(TO DO)
The answer must consist only of the lines from the line with "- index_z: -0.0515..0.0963" to the line with "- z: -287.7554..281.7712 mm", both included, exactly as they stand below.
[[ TASK INPUT, beginning ]]
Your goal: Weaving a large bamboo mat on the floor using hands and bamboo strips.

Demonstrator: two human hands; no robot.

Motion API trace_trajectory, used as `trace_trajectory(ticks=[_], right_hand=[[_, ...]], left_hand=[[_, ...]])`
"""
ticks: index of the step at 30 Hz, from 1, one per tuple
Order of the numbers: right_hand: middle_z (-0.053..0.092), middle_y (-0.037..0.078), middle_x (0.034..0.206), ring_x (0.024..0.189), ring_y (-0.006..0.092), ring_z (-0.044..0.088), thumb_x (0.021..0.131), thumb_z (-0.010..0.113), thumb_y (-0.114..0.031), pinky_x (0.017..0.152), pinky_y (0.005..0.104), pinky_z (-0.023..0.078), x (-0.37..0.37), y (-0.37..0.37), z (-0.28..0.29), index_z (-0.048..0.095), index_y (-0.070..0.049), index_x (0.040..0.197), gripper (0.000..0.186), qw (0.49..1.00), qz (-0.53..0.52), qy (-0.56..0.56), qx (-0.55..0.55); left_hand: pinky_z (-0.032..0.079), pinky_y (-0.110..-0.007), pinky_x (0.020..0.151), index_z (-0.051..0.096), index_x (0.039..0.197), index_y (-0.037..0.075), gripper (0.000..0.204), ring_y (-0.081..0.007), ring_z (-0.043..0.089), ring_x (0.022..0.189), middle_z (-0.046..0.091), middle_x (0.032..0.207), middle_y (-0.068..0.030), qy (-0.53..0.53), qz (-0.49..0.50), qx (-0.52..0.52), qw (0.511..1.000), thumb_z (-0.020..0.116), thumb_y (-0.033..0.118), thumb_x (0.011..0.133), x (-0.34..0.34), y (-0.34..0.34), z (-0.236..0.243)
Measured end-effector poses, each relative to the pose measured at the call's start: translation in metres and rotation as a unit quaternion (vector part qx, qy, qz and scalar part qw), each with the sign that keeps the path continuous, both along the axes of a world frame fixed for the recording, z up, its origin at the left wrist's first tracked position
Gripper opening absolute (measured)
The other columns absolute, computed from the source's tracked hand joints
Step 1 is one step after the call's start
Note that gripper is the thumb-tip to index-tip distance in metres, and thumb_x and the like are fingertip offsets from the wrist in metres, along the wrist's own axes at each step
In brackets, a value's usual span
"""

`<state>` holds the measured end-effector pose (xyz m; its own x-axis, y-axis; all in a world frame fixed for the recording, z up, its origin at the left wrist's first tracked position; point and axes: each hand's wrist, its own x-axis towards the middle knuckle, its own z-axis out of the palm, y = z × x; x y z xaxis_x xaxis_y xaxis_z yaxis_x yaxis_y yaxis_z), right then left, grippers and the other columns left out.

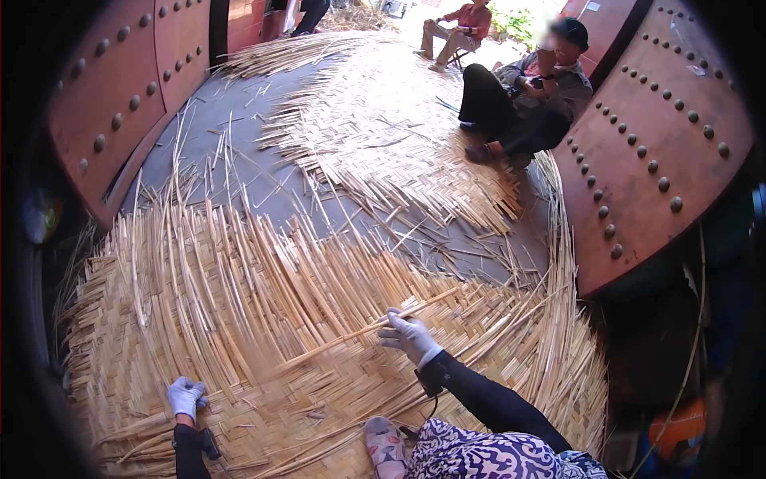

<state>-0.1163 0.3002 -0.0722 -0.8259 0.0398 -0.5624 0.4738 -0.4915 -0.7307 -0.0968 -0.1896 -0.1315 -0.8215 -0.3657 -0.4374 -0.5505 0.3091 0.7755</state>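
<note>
While the tan mat is herringbone-woven, the held strip looks straight.

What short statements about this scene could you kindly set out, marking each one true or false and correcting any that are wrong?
1. The right hand holds a long, thin strip. True.
2. The left hand is bare. False: it is gloved in a pale colour.
3. Beyond the near woven mat lies another woven mat. True.
4. The person in a dark cap stands at the far left. False: that person sits at the upper right.
5. The reddish door panel on the right is smooth all over. False: rows of round studs cover it.
</note>
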Motion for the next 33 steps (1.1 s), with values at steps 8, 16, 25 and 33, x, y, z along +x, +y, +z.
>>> trace_trajectory(ticks=[8, 16, 25, 33], right_hand=[[0.056, 0.006, 0.098, 0.083, 0.0154, 0.056, 0.083, 0.053, -0.033, 0.073, 0.0304, 0.046, -0.016, 0.025, 0.013, 0.048, -0.009, 0.111, 0.037, 0.989, -0.009, 0.09, 0.119], [0.056, 0.009, 0.101, 0.077, 0.0126, 0.058, 0.083, 0.054, -0.027, 0.064, 0.0251, 0.05, -0.016, 0.015, -0.009, 0.046, -0.006, 0.115, 0.039, 0.997, -0.009, 0.027, 0.075], [0.057, 0.008, 0.101, 0.078, 0.0118, 0.059, 0.085, 0.051, -0.026, 0.065, 0.0228, 0.05, -0.009, 0.012, -0.008, 0.045, -0.004, 0.116, 0.039, 0.994, 0.009, 0.06, 0.085], [0.057, 0.009, 0.101, 0.079, 0.0115, 0.059, 0.085, 0.051, -0.026, 0.065, 0.0226, 0.05, -0.011, 0.019, -0.011, 0.046, -0.004, 0.116, 0.038, 0.994, 0.011, 0.056, 0.095]], left_hand=[[0.035, -0.031, 0.041, 0.054, 0.06, 0.005, 0.008, -0.0165, 0.044, 0.044, 0.051, 0.054, -0.0081, 0.097, -0.06, -0.244, 0.963, 0.057, 0.01, 0.065, 0.007, 0.009, 0.002], [0.045, -0.022, 0.041, 0.06, 0.085, -0.001, 0.014, -0.0125, 0.059, 0.051, 0.062, 0.067, -0.0072, -0.042, 0.0, -0.015, 0.999, 0.061, 0.006, 0.073, -0.004, 0.006, 0.018], [0.046, -0.021, 0.047, 0.062, 0.085, 0.001, 0.022, -0.01, 0.059, 0.056, 0.061, 0.064, -0.0046, -0.094, -0.067, -0.079, 0.99, 0.066, 0.016, 0.07, -0.017, 0.005, 0.029], [0.047, -0.037, 0.065, 0.062, 0.086, 0.013, 0.025, -0.0307, 0.059, 0.07, 0.062, 0.074, -0.0135, 0.01, -0.089, -0.436, 0.895, 0.058, 0.034, 0.072, -0.05, 0.029, 0.025]])
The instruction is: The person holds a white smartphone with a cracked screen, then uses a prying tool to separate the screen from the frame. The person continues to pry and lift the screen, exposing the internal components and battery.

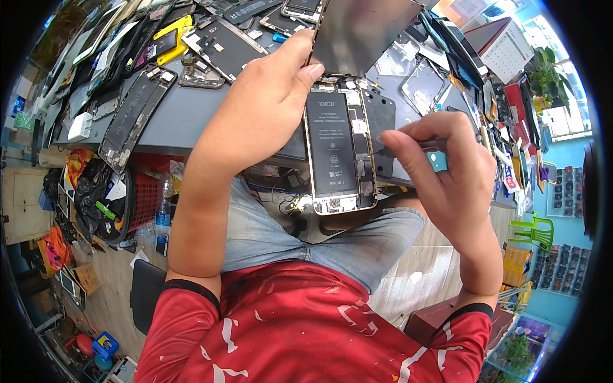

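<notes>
An opened smartphone [361, 131] sticks out over the table's front edge, its black battery [332, 142] and inner parts bare. Its screen panel [364, 38] stands raised at the far end. My left hand [281, 86] grips that panel by its left edge, thumb towards me. On the right, my right hand [450, 169] is closed round a thin dark pointed tool [383, 152], perhaps a screwdriver; most of it is hidden by the fingers. The tip points left at the phone's right inner side, beside the battery; whether it touches cannot be made out.
A dark phone housing [137, 115] lies at the table's left edge. Phone parts and a yellow case [175, 38] crowd the far left. A dark plate with holes [381, 118] lies just right of the phone. A red basket [143, 201] stands below left, a green chair [535, 233] far right.
</notes>
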`<move>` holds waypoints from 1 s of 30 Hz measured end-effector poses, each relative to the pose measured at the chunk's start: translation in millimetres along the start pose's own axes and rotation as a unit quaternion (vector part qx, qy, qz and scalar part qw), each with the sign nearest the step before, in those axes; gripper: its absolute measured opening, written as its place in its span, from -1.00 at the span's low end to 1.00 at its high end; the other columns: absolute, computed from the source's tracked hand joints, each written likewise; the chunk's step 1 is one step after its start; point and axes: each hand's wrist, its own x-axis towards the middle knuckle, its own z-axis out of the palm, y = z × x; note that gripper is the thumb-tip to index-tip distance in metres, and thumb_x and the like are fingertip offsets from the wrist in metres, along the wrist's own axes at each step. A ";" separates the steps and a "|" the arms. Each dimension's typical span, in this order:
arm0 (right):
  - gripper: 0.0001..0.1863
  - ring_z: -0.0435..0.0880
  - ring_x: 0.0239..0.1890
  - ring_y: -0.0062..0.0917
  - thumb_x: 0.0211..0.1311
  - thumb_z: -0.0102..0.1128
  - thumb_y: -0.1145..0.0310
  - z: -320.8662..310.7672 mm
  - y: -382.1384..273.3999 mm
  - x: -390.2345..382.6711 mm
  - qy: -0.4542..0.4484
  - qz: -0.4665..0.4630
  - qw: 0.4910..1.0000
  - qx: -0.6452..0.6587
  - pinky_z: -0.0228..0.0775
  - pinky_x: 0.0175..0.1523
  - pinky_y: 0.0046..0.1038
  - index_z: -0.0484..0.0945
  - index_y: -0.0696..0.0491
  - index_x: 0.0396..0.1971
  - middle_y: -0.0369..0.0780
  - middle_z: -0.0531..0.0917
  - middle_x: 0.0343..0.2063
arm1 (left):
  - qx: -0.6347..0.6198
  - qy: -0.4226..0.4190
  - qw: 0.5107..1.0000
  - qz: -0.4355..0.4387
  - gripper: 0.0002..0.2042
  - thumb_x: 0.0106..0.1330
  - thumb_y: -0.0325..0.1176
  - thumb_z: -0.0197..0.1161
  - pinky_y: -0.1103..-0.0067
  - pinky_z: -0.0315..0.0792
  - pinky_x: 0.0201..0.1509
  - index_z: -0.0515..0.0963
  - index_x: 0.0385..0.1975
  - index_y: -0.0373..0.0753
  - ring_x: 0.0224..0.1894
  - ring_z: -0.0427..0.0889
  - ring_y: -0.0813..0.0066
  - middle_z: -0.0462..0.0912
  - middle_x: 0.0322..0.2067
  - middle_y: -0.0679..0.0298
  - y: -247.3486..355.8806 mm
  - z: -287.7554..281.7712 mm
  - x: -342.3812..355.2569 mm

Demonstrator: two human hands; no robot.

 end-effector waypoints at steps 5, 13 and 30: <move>-0.77 0.88 -0.36 -0.43 0.45 0.63 0.46 -11.6 -12.8 15.2 -0.060 -0.007 0.996 -0.066 0.65 -0.25 -0.44 0.67 0.16 -0.20 -0.11 0.84 -0.31 | 0.006 0.002 1.000 0.001 -0.69 0.75 -0.37 0.19 0.11 0.58 -0.01 0.48 0.32 -0.41 -0.10 0.71 -0.42 0.72 -0.20 -0.25 -0.4 0.4 0.1; -0.74 0.89 -0.29 -0.24 0.30 0.59 0.58 -31.1 -12.8 30.1 -0.179 -0.018 0.980 -0.080 0.67 -0.16 -0.31 0.72 0.16 -0.07 -0.14 0.85 -0.27 | 0.004 0.001 1.000 -0.016 -0.70 0.75 -0.36 0.19 0.11 0.58 -0.02 0.48 0.30 -0.42 -0.12 0.69 -0.45 0.70 -0.24 -0.28 2.1 0.2 -0.9; -0.64 0.94 -0.14 -0.31 0.32 0.66 0.47 -29.7 -12.6 27.2 -0.145 -0.002 0.989 -0.019 0.74 -0.03 -0.36 0.69 0.19 0.01 -0.13 0.86 -0.15 | -0.004 -0.008 1.000 -0.010 -0.74 0.74 -0.38 0.18 0.08 0.56 -0.01 0.49 0.25 -0.38 -0.09 0.69 -0.45 0.73 -0.21 -0.25 2.6 -2.0 0.4</move>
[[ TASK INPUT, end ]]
(ANSWER TO THIS TASK)
  - index_z: -0.0515..0.0963
  - index_x: 0.0385..0.1975
  - index_y: -0.0373..0.0753
  - ring_x: 0.0224..0.1894
  - ring_z: -0.0427..0.0889
  - ring_y: -0.0813..0.0066
  - middle_z: -0.0462..0.0912
  - middle_x: 0.0322..0.2067
  - middle_y: -0.0679..0.0298
  - y: -247.3486..355.8806 mm
  - z: -287.7554..281.7712 mm

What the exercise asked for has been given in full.